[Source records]
........

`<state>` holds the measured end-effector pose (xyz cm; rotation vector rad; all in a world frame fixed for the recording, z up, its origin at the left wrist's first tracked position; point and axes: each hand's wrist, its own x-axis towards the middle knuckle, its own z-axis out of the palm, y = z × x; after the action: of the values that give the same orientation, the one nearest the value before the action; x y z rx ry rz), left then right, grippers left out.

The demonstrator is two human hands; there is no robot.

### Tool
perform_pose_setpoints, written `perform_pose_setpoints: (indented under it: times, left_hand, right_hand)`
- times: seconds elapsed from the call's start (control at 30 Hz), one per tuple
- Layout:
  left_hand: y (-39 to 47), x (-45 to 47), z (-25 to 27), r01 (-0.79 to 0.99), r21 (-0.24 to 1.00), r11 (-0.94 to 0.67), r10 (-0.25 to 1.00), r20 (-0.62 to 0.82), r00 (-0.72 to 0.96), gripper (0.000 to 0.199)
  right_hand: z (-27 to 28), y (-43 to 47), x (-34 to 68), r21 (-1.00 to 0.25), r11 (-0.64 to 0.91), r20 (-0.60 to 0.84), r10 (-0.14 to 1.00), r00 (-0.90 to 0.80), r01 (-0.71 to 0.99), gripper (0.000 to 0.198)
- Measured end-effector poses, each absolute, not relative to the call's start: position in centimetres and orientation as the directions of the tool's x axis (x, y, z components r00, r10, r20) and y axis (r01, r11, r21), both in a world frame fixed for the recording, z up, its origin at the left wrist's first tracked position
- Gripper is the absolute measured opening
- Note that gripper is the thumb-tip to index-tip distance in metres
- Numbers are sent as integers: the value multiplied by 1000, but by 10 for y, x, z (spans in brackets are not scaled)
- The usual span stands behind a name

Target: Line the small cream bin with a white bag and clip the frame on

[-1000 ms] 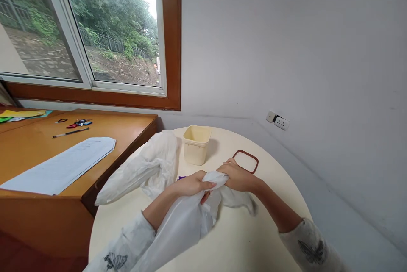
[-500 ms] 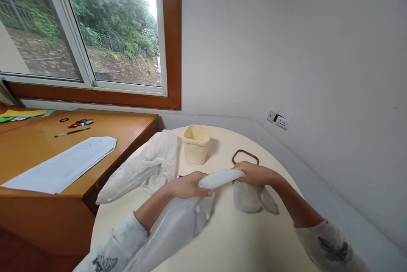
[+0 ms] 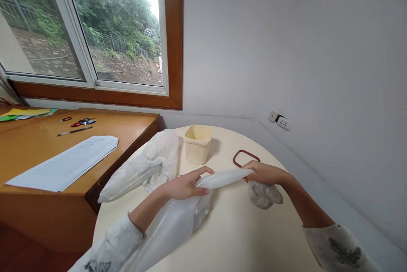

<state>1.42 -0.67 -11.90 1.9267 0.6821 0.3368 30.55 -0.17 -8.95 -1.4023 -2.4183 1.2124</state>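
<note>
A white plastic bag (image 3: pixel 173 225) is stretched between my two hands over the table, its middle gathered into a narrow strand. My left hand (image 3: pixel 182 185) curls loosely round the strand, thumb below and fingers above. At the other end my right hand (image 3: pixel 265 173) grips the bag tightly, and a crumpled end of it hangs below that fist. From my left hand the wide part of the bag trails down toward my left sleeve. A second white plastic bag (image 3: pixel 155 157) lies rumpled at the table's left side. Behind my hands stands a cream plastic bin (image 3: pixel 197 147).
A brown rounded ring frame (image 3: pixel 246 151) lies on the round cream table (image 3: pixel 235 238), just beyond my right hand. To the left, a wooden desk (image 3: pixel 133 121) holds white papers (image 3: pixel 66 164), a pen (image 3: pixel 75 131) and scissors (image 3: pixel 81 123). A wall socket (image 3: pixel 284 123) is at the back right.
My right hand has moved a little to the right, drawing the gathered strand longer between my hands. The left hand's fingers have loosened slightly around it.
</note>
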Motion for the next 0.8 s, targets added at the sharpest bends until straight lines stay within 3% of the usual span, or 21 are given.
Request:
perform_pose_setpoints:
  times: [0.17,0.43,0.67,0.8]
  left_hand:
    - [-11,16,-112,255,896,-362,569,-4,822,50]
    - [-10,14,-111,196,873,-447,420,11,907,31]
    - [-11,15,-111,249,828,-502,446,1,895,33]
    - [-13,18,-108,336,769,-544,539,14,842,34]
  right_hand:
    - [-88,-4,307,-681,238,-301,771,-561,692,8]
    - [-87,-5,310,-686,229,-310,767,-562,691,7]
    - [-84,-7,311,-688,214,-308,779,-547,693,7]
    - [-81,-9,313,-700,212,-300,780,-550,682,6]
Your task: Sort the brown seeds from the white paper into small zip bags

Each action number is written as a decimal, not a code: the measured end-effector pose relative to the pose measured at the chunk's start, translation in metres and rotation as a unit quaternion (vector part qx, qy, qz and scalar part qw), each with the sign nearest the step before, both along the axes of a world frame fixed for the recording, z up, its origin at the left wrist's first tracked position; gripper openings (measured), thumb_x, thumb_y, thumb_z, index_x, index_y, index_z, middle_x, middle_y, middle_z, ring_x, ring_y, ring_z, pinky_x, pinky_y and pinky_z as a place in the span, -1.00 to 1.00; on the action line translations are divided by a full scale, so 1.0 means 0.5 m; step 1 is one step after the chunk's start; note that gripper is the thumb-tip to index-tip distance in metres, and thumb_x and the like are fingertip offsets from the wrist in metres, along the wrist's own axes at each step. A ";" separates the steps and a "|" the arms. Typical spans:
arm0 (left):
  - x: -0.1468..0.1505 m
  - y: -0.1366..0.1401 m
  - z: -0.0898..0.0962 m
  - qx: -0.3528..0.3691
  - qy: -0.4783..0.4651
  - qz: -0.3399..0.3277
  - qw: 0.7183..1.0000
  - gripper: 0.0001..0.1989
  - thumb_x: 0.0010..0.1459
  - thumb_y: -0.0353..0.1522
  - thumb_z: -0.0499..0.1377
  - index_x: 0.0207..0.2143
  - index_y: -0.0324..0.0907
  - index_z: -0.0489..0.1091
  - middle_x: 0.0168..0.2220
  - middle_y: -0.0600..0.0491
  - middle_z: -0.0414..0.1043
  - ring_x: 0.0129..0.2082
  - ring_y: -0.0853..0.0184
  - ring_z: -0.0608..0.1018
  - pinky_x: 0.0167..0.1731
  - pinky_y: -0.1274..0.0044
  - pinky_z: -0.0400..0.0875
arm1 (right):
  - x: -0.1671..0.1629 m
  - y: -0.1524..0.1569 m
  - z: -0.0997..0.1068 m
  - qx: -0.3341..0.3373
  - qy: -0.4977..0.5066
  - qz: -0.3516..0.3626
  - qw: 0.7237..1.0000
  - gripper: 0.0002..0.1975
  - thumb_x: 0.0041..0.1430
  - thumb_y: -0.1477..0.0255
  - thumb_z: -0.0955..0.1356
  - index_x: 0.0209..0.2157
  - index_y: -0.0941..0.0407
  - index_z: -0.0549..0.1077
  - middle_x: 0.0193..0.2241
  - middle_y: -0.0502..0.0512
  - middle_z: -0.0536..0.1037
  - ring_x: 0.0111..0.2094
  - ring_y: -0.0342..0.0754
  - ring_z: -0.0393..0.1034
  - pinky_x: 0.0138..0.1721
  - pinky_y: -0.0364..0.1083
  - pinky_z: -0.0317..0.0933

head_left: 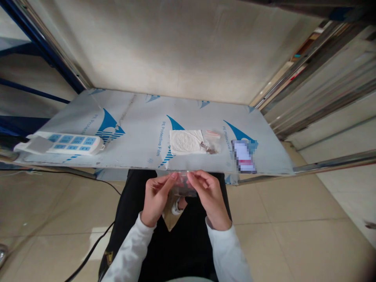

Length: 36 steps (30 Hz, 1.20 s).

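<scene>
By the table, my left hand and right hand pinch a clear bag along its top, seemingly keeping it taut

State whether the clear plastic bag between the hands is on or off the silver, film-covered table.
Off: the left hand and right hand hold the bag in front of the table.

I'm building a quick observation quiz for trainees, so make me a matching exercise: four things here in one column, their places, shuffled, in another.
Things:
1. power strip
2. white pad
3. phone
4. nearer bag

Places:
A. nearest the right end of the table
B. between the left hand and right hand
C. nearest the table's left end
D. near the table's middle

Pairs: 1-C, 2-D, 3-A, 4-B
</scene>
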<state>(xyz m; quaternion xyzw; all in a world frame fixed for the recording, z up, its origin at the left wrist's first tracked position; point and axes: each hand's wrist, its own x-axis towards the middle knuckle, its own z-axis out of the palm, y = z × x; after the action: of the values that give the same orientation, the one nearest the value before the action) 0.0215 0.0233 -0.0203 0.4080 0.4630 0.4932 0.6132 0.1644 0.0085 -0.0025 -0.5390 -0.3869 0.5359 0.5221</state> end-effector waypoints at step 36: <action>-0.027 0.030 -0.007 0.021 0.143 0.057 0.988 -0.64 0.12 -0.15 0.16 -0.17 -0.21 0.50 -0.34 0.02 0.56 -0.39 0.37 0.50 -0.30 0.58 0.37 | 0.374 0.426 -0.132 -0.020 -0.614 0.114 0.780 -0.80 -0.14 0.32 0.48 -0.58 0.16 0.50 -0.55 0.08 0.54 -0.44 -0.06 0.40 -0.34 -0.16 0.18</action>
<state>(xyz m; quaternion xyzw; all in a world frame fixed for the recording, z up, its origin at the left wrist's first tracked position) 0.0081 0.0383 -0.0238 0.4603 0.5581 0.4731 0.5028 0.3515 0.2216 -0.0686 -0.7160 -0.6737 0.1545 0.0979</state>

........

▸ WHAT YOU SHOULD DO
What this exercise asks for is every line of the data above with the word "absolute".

▸ RESPONSE
- Measured end-effector poses, each absolute, not relative to the call's start: position in centimetres and orientation as the directions of the tool's x axis (x, y, z components r00, r10, r20) and y axis (r01, r11, r21), both in a world frame fixed for the recording, z up, its origin at the left wrist's first tracked position
- Gripper is the absolute measured opening

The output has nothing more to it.